Enquanto a menina brinca
Dia desses, quando amanheceu sol e ainda assim frio, eu lembrei que sonhei um sonho que tinha cheiro de verdade. Era eu acordada por uma menina e que por sempre menina estaria. Corria a escancarar janelas na certeza inesgotável de poder ver aquele pássaro laranja, que vivia na fazenda, passar voando sem ter pressa de voltar. A menina despenteava os cabelos debaixo da chuva e trazia do baú de memórias uma lâmpada e três desejos, que seriam feitos por qualquer criança da maneira que ela os faria. Pediu primeiro que lhe fosse guardado o segredo dos desejos e que depois, até mesmo ela o esquecesse, pois eram o sonho, o sorriso e a liberdade, vantagens de quem se esquecia. Pediu depois que fosse menina, na idade, no tamanho ou nos olhos, todos os dias, até o tempo em que pudesse e até o tempo que ainda nem existia. Correu a tacar longe algumas pedras por uns instantes, deu de comer ao cachorro, esqueceu dos pedidos, colheu uma flor e a amou, logo mais também se esqueceria. Lembrou-se do baú, era de memórias, e pediu por último que lhe fosse possível ter amor por todas as palavras do mundo.

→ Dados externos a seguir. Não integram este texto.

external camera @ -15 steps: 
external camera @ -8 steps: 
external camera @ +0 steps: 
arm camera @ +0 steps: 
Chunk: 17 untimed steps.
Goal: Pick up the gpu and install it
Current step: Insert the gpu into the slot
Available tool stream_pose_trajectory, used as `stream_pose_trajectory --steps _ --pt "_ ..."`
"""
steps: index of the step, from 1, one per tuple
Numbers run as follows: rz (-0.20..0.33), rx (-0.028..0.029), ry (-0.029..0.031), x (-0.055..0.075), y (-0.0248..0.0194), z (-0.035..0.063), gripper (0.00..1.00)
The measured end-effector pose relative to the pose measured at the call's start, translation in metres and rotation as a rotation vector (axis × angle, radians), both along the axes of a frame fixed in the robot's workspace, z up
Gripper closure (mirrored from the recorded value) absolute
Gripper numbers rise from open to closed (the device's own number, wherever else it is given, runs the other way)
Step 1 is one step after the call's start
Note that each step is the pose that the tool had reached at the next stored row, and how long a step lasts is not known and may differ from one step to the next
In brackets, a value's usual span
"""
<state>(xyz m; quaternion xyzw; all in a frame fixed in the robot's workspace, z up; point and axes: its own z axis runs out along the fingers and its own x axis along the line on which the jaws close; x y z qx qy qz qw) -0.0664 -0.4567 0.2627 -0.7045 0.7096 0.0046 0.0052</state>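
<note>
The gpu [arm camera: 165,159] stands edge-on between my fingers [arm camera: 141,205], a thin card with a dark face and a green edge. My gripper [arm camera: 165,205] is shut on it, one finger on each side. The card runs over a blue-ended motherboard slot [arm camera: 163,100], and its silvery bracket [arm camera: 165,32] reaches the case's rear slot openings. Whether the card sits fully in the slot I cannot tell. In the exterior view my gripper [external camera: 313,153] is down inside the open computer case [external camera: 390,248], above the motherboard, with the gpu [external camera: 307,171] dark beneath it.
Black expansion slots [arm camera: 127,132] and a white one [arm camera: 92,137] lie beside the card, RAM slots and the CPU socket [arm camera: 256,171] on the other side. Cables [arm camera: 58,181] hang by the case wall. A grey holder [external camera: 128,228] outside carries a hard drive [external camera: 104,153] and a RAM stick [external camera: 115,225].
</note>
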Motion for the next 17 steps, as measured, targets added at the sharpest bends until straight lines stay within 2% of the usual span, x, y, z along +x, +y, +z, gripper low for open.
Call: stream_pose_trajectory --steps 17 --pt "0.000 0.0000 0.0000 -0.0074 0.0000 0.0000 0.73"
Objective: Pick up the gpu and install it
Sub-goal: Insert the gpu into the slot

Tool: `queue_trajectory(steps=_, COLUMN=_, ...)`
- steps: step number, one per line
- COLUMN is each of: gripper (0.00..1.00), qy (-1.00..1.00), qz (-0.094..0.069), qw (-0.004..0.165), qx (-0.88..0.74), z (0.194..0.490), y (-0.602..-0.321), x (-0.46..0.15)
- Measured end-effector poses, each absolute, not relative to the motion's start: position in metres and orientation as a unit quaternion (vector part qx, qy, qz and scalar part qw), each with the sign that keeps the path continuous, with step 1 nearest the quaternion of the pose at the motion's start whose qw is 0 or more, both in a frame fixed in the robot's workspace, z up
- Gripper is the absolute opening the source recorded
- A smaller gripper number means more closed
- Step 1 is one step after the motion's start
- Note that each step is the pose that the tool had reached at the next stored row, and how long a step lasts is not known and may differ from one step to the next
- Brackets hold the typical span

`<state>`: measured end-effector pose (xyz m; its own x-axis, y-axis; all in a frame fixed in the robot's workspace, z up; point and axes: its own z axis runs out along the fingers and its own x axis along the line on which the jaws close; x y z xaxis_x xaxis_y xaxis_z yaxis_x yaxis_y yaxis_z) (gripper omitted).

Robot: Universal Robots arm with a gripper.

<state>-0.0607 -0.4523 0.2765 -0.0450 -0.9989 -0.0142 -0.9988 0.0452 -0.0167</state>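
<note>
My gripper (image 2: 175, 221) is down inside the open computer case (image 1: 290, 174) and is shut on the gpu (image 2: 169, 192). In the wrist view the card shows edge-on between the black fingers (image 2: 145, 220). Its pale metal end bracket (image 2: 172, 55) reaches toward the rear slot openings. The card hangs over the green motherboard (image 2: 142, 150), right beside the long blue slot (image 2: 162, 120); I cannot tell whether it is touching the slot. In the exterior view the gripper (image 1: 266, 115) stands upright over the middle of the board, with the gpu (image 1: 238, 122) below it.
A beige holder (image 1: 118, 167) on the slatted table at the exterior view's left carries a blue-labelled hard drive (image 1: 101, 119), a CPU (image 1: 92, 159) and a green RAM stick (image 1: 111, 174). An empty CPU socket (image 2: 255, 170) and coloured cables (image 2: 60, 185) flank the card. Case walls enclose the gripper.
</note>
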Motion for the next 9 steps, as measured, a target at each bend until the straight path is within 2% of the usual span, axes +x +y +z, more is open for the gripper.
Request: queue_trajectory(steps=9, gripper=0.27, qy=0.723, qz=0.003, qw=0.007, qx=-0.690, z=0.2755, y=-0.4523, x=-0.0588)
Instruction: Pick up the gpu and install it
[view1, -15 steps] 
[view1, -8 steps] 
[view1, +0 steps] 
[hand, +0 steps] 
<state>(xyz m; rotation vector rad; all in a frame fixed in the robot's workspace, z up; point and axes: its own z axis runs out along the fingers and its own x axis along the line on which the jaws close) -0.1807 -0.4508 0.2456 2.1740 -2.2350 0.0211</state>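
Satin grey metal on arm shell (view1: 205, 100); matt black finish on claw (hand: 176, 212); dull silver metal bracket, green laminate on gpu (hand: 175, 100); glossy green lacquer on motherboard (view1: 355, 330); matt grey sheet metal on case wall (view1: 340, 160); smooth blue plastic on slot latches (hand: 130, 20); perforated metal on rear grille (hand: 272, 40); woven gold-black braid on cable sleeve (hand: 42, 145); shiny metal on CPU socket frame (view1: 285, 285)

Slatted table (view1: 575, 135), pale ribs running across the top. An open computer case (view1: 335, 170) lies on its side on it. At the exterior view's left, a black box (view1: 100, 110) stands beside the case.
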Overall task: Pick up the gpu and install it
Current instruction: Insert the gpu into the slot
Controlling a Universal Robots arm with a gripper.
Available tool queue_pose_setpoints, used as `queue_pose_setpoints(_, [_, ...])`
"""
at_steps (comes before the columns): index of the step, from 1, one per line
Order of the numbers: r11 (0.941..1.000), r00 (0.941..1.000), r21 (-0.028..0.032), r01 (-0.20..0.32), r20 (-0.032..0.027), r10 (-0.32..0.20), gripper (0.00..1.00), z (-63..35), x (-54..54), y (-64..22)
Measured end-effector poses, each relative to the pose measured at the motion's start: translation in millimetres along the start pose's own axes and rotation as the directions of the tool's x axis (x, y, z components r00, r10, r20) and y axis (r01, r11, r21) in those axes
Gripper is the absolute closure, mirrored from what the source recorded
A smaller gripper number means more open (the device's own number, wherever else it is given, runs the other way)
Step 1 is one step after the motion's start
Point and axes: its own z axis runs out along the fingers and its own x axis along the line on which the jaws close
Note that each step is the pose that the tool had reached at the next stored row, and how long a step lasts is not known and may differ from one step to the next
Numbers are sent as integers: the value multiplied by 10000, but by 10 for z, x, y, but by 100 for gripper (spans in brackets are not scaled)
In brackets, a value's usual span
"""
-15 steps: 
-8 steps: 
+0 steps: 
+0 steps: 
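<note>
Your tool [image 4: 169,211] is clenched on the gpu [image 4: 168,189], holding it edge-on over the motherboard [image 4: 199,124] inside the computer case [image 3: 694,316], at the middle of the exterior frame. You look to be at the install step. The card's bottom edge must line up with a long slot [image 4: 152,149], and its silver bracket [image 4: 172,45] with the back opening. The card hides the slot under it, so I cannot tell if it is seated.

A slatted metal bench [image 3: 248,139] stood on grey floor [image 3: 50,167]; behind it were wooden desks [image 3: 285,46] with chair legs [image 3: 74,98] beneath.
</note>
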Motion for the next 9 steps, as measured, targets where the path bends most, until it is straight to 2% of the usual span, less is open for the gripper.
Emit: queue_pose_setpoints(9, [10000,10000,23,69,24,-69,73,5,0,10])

Correu então a saltar as escadas e subiu na árvore mais próxima para colher as amoras mais roxas que pudessem existir no quintal do mundo. Sujou de amoras e amores a boca, as mãos, o rosto, os dentes e as próprias palavras, enquanto gargalhava um sorriso solto daqueles bem possíveis na mais doce vontade. Ainda rindo, olhou ao céu e contou nuvens até que as cores do dia se transformassem em uma imensa festa dançante. Hoje, a menina que será solta e risonha como tal, até o último dia de que se tem conhecimento, vive às reviravoltas no meu próprio quintal. Quando me esqueço do riso, ela dá uma gargalhada bem solta e sonora lá de cima e me joga algumas amoras. Experimento o sabor roxo da fruta e sorrio de volta, com os dentes sujos como nunca se viu igual. Lembro-me então da meninice preservada e a cada vez que a menina me brinca, lembro do poeta que nunca envelheceu, de tanto sonhar poesia.